Ducere Global Business School
After 30 years of putting off higher education, Shendelle Harrison finally realised that it was time to challenge herself for a better future.
When we called Shendelle Harrison for this interview, she answered the video call from her car. It was pitch black except for a halo of car light around her face. It was 5:45 am in Australia where she was speaking with me – the only time that worked for both our schedules – but Shendelle was fine with it, as it was during her daughter’s swim practice and which she’d typically dedicate to her schoolwork.
As the main provider of her three-generation household, Shendelle has always put family first. For this reason, she had been conflicted for years about getting her degree because she was worried about potentially taking time away from her family and her work – even though getting her degree would lead to more and better career opportunities.
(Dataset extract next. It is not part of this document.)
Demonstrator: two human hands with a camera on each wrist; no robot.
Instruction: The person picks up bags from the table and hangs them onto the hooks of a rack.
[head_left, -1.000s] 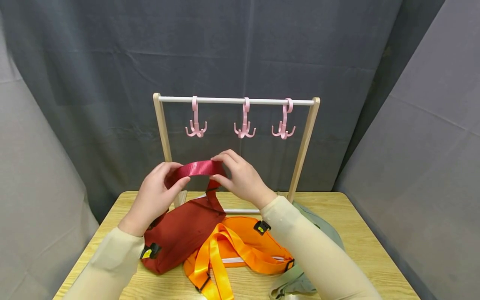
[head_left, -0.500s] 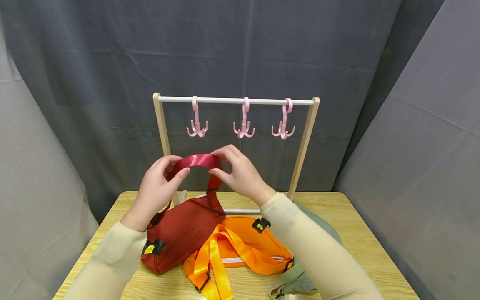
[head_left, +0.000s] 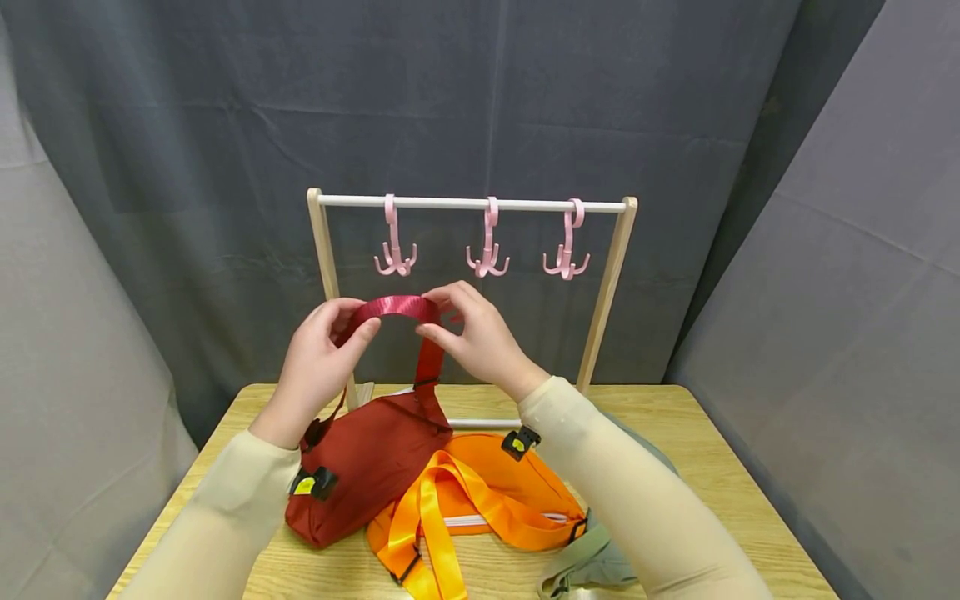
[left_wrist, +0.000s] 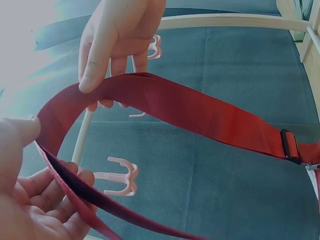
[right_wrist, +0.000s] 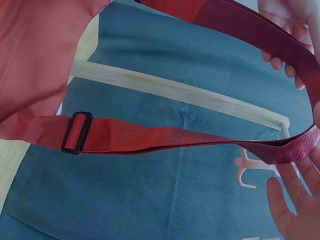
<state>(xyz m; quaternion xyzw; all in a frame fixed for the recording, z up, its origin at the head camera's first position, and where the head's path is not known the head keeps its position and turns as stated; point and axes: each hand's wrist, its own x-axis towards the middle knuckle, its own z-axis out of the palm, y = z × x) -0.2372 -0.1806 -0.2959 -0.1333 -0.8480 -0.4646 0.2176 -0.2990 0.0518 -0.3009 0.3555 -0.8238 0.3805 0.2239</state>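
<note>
A dark red bag sits on the table with its shiny strap raised in an arch between both hands. My left hand pinches the strap's left side between thumb and fingers. At the arch's right end, my right hand pinches it the same way. In the left wrist view the strap runs from the hands down to a black slider buckle. Behind and above the hands, three pink hooks hang from a white rail; the left hook and middle hook are nearest.
The rack has wooden posts, the right post beyond my right hand. The right pink hook hangs near it. An orange bag with loose straps lies in front on the wooden table. A green bag is partly hidden under my right sleeve.
Both hands have risen and moved slightly farther forward, lifting the red strap toward the hooks. More of the strap now stands above the bag, which stays on the table.
</note>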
Additionally, Shendelle had never liked school. When she was in high school, she found – like many other students – that learning in the formal academic setting was not a place that suited her. “I left grade 12 in 1990 and I didn’t ever want to study again,” she shared.
Hitting a career plateau
As she progressed within her roles working for one of Australia’s largest banks, it became apparent how getting a degree had become not just valued but standardised as a bridge to more opportunity. “I had been thinking about it for years and told myself, ‘When the time (due to fear) is right, I will do it,’” she said.
Earlier in her career, Shendelle felt that paying for more years of schooling—something that she was unhappy doing – was unnecessary because, at that time, not having a degree wasn’t necessarily a sentence to professional stagnancy. “I am generally successful in any role that I have in my job; however, I got to a point where these days you can be successful at anything, but if you don’t have a degree behind you, you can only go so far,” Shendelle pointed out.
As she began considering going back to school, Shendelle recognised that she would take on that responsibility while caring for her daughter and her parents, and not to mention, her own health, after suffering eight heart attacks and having two heart operations three months prior to commencing her degree. However, Shendelle was determined to get her degree. Fortunately once she found Ducere, she knew her dreams could quickly become reality.
Starting her degree
Before officially enrolling in Ducere’s MBA program, Shendelle was looking for a university that was internationally recognised and flexible due to her other outside commitments. Ducere’s program ended up being the place that met these values.
Despite the flexibility of the program, Shendelle said she was nervous before starting her courses. She was reminded of these feelings when she attended the spring 2021 orientation meeting – this time having completed part of her program. “There are all these people that are brand new and they were concerned about the same things that I was such as, ‘How much time do I need to dedicate? How am I going to take this on in my life? What does this mean? What does that mean?’”
Shendelle, a 48 year old mum, compared making the decision to go back to school was like having a baby. “I thought, ‘I can do it now or put it off for another two years,’ but, am I ever really going to be ready? No, you aren’t ever actually going to be ready, so just go for it,” she advised.
Thankfully, despite reservations and nerves, she went for it. ‘“If I had known about Ducere and how the MBA program was designed, I would have undertaken my degree 25 years ago,” Shendelle explained. She went on to point out that as she started her classes, she realised that the academics were interesting, challenging, and do-able. “The first subject I had was ethics and decision making. My professor was talking a lot about climate change and the ethics involved. It was a fantastic introduction into my degree and the university. Very hard, but very rewarding and I found I actually could do it,” she said.
“When you get to my age, you have experienced a lot. Going back to school at this stage, I've actually found it a little bit easier because instead of sticking to the textbooks, I've brought my own life’s experiences into what I'm reading. I am not saying it is easy though, because it's hard!” laughed Shendelle.
She also found that despite her busy lifestyle outside of Ducere, she can bring school with her wherever and whenever she needs to. She brings her modules on a portable device to complete as she waits in the car for her daughter's swimming squad and in the school pick-up line, and noted that listening to the modules even relaxes her. “You know, it’s fantastic. It is really for the working people, and the time-poor people.”
Leveraging her degree
Shendelle’s role with the Westpac Bank in Australia involves charity work. “Something Westpac does a lot is put millions and millions of dollars every year back into the community, as they were the first business and the first bank organisation in Australia,” she shared. “Westpac takes pride in doing this.”
In 2021, Westpac invested over $150,000 AUD in the industry project that Shendelle was working on. Though the initiative is still underway, the premise of the project to provide a donated building to Creative Arts Therapy Australia (CATA), propelled this charity forward by 10 years in their business plan and giving them an unbelievable opportunity to assist the community.
The building was suggested by Shendelle whose idea was taken all the way to the CEO of the multinational Westpac Group, Westpac Bank’s parent company. “Whilst I had hoped we could assist CATA, what Westpac offered blew my mind,” she exclaimed, “After believing in the good that CATA was doing in the community. I never expected the generosity of Westpac in this form, and I and CATA are very grateful.”
“Without Ducere and having done this industry project, this never would have happened,” she continued.